### EXERCISE PROMPT
Return every line of the data exactly as it appears.

START DATA

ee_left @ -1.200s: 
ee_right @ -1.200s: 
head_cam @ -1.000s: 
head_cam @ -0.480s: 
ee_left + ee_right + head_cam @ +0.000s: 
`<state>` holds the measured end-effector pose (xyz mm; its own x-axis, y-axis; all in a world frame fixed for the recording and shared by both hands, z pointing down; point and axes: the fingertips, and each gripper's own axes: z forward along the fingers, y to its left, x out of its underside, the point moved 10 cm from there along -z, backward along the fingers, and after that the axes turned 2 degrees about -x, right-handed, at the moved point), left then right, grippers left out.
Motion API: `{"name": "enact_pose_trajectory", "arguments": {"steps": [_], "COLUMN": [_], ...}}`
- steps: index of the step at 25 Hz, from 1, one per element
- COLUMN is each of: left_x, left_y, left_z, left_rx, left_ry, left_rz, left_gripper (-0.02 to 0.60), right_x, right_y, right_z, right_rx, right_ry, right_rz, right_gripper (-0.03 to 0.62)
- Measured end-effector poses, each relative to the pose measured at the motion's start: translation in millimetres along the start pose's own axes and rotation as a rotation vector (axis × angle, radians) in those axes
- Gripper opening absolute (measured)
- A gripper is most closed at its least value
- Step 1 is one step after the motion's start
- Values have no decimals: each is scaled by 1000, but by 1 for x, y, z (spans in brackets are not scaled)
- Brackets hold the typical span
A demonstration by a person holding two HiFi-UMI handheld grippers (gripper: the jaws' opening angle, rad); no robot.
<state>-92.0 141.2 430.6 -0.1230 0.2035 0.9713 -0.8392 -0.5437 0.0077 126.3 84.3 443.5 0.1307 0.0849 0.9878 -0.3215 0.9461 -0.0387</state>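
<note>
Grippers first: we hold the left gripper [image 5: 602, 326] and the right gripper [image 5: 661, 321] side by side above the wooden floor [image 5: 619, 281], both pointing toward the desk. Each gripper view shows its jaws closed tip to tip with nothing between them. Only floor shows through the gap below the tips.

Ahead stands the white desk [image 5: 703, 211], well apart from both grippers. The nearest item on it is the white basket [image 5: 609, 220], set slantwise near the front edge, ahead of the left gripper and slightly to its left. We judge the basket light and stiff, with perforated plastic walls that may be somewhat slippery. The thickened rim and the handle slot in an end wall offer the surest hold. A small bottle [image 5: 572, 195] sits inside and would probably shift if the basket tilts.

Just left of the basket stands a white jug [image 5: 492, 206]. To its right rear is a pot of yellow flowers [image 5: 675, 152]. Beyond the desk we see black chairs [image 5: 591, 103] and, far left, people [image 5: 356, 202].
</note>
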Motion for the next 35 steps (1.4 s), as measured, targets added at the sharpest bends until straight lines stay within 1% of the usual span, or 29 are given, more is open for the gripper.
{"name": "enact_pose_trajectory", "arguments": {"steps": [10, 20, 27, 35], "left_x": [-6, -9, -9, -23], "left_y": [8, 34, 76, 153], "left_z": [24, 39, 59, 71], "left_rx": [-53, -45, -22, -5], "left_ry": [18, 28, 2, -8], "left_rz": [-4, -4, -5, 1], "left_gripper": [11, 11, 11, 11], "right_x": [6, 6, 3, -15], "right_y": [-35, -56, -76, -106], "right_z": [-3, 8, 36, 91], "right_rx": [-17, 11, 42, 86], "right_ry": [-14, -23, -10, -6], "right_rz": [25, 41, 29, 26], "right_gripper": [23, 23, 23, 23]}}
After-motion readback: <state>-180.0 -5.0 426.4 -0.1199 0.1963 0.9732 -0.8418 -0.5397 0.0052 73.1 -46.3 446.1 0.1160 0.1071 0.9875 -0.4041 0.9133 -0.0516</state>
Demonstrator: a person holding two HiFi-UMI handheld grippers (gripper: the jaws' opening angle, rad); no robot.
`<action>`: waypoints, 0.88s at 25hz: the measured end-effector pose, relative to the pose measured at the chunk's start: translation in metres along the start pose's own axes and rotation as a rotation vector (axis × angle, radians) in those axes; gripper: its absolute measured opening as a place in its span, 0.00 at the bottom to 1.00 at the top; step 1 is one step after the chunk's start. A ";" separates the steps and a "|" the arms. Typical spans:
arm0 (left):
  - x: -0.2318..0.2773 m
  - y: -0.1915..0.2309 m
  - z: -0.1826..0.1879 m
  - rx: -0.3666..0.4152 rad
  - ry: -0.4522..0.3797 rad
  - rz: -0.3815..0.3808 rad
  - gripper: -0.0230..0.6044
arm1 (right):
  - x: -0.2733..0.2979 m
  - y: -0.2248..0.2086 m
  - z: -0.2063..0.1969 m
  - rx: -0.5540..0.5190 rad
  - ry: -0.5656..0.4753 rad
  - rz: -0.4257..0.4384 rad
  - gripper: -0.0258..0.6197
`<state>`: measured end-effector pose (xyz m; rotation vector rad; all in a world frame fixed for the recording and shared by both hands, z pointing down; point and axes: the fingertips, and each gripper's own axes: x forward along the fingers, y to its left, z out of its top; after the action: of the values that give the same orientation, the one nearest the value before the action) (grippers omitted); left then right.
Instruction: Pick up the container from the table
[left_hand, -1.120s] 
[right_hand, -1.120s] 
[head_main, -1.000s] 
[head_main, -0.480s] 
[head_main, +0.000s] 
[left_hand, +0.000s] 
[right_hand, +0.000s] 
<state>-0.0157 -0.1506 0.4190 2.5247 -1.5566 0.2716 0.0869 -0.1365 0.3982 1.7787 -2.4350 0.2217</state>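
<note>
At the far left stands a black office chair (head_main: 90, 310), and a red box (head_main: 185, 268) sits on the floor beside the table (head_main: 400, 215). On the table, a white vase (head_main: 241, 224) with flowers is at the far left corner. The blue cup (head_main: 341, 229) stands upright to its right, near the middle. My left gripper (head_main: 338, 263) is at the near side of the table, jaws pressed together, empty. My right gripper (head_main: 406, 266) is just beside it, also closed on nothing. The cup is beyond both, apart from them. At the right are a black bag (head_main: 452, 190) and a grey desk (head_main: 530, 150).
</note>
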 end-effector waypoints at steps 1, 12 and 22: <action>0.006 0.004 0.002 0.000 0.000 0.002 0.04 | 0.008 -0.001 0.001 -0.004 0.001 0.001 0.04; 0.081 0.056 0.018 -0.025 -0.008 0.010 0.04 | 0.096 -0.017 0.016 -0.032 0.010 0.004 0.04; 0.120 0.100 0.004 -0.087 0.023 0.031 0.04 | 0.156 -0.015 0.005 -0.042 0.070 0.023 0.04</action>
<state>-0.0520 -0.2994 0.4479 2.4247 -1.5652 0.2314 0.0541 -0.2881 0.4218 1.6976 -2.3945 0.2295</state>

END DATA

### FINAL ANSWER
ee_left @ -1.200s: 
ee_right @ -1.200s: 
head_cam @ -1.000s: 
head_cam @ -0.480s: 
ee_left + ee_right + head_cam @ +0.000s: 
`<state>` holds the measured end-effector pose (xyz mm; its own x-axis, y-axis; all in a world frame fixed for the recording and shared by both hands, z pointing down; point and axes: the fingertips, and each gripper's own axes: z forward along the fingers, y to its left, x out of its underside, the point moved 10 cm from there along -z, backward along the fingers, and after that the axes turned 2 degrees about -x, right-handed, at the moved point), left then right, grippers left out.
Motion API: `{"name": "enact_pose_trajectory", "arguments": {"steps": [_], "COLUMN": [_], ...}}`
- steps: index of the step at 25 Hz, from 1, one per element
- COLUMN is each of: left_x, left_y, left_z, left_rx, left_ry, left_rz, left_gripper (-0.02 to 0.60), right_x, right_y, right_z, right_rx, right_ry, right_rz, right_gripper (-0.03 to 0.62)
- Measured end-effector poses, each relative to the pose measured at the motion's start: translation in millimetres along the start pose's own axes and rotation as a rotation vector (axis × angle, radians) in those axes
- Gripper opening absolute (measured)
- A gripper is most closed at its least value
- Step 1 is one step after the motion's start
- Values have no decimals: each is scaled by 1000, but by 1 for x, y, z (spans in brackets are not scaled)
- Brackets hold the typical span
A demonstration by a person holding two HiFi-UMI handheld grippers (gripper: the jaws' opening angle, rad); no robot.
<state>-92.0 141.2 430.6 -0.1230 0.2035 0.9713 -0.8392 -0.5437 0.0077 126.3 84.3 443.5 0.1307 0.0849 0.9878 -0.3215 0.9461 -0.0387</state>
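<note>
Grippers first: we hold the left gripper [image 5: 602, 326] and the right gripper [image 5: 661, 321] side by side above the wooden floor [image 5: 619, 281], both pointing toward the desk. Each gripper view shows its jaws closed tip to tip with nothing between them. Only floor shows through the gap below the tips.

Ahead stands the white desk [image 5: 703, 211], well apart from both grippers. The nearest item on it is the white basket [image 5: 609, 220], set slantwise near the front edge, ahead of the left gripper and slightly to its left. We judge the basket light and stiff, with perforated plastic walls that may be somewhat slippery. The thickened rim and the handle slot in an end wall offer the surest hold. A small bottle [image 5: 572, 195] sits inside and would probably shift if the basket tilts.

Just left of the basket stands a white jug [image 5: 492, 206]. To its right rear is a pot of yellow flowers [image 5: 675, 152]. Beyond the desk we see black chairs [image 5: 591, 103] and, far left, people [image 5: 356, 202].
</note>
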Motion for the next 35 steps (1.4 s), as measured, targets added at the sharpest bends until straight lines stay within 1% of the usual span, or 29 are given, more is open for the gripper.
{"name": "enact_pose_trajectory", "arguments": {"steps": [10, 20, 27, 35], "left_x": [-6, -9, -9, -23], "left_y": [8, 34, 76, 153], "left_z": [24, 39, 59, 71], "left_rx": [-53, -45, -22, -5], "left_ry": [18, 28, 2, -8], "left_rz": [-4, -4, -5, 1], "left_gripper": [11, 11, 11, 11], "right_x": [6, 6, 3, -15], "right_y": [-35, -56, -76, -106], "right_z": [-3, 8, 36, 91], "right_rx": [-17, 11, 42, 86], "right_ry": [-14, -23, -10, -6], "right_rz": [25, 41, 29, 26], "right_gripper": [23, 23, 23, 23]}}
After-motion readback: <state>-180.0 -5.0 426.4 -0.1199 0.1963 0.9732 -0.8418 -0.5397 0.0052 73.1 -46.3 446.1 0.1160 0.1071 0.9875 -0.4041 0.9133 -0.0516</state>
Demonstrator: a person holding two HiFi-UMI handheld grippers (gripper: the jaws' opening angle, rad); no robot.
`<action>`: waypoints, 0.88s at 25hz: the measured end-effector pose, relative to the pose measured at the chunk's start: translation in metres along the start pose's own axes and rotation as a rotation vector (axis × angle, radians) in those axes; gripper: its absolute measured opening as a place in its span, 0.00 at the bottom to 1.00 at the top; step 1 is one step after the chunk's start. A ";" separates the steps and a "|" the arms. Typical spans:
arm0 (left):
  - x: -0.2318..0.2773 m
  - y: -0.1915..0.2309 m
  - z: -0.1826..0.1879 m
  - rx: -0.3666..0.4152 rad
  - ry: -0.4522..0.3797 rad
  - rz: -0.3815..0.3808 rad
  - gripper: -0.0230..0.6044
arm1 (right):
  - x: -0.2733..0.2979 m
  - y: -0.2248..0.2086 m
  - z: -0.2063..0.1969 m
  - rx: -0.5540..0.5190 rad
  - ry: -0.5656..0.4753 rad
  - rz: -0.4257..0.4384 rad
  - gripper: -0.0258..0.6197
`<state>`: measured end-effector pose (xyz m; rotation vector rad; all in a world frame fixed for the recording and shared by both hands, z pointing down; point and axes: the fingertips, and each gripper's own axes: x forward along the fingers, y to its left, z out of its top; after the action: of the values that give the same orientation, the one nearest the value before the action) (grippers omitted); left then right.
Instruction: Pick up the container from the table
[left_hand, -1.120s] 
[right_hand, -1.120s] 
[head_main, -1.000s] 
[head_main, -0.480s] 
[head_main, +0.000s] 
[left_hand, +0.000s] 
[right_hand, +0.000s] 
<state>-0.0157 -0.1506 0.4190 2.5247 -1.5566 0.2716 0.0869 -0.1365 0.3982 1.7787 -2.4350 0.2217</state>
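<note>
At the far left stands a black office chair (head_main: 90, 310), and a red box (head_main: 185, 268) sits on the floor beside the table (head_main: 400, 215). On the table, a white vase (head_main: 241, 224) with flowers is at the far left corner. The blue cup (head_main: 341, 229) stands upright to its right, near the middle. My left gripper (head_main: 338, 263) is at the near side of the table, jaws pressed together, empty. My right gripper (head_main: 406, 266) is just beside it, also closed on nothing. The cup is beyond both, apart from them. At the right are a black bag (head_main: 452, 190) and a grey desk (head_main: 530, 150).
</note>
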 end-effector waypoints at steps 1, 12 and 22: <action>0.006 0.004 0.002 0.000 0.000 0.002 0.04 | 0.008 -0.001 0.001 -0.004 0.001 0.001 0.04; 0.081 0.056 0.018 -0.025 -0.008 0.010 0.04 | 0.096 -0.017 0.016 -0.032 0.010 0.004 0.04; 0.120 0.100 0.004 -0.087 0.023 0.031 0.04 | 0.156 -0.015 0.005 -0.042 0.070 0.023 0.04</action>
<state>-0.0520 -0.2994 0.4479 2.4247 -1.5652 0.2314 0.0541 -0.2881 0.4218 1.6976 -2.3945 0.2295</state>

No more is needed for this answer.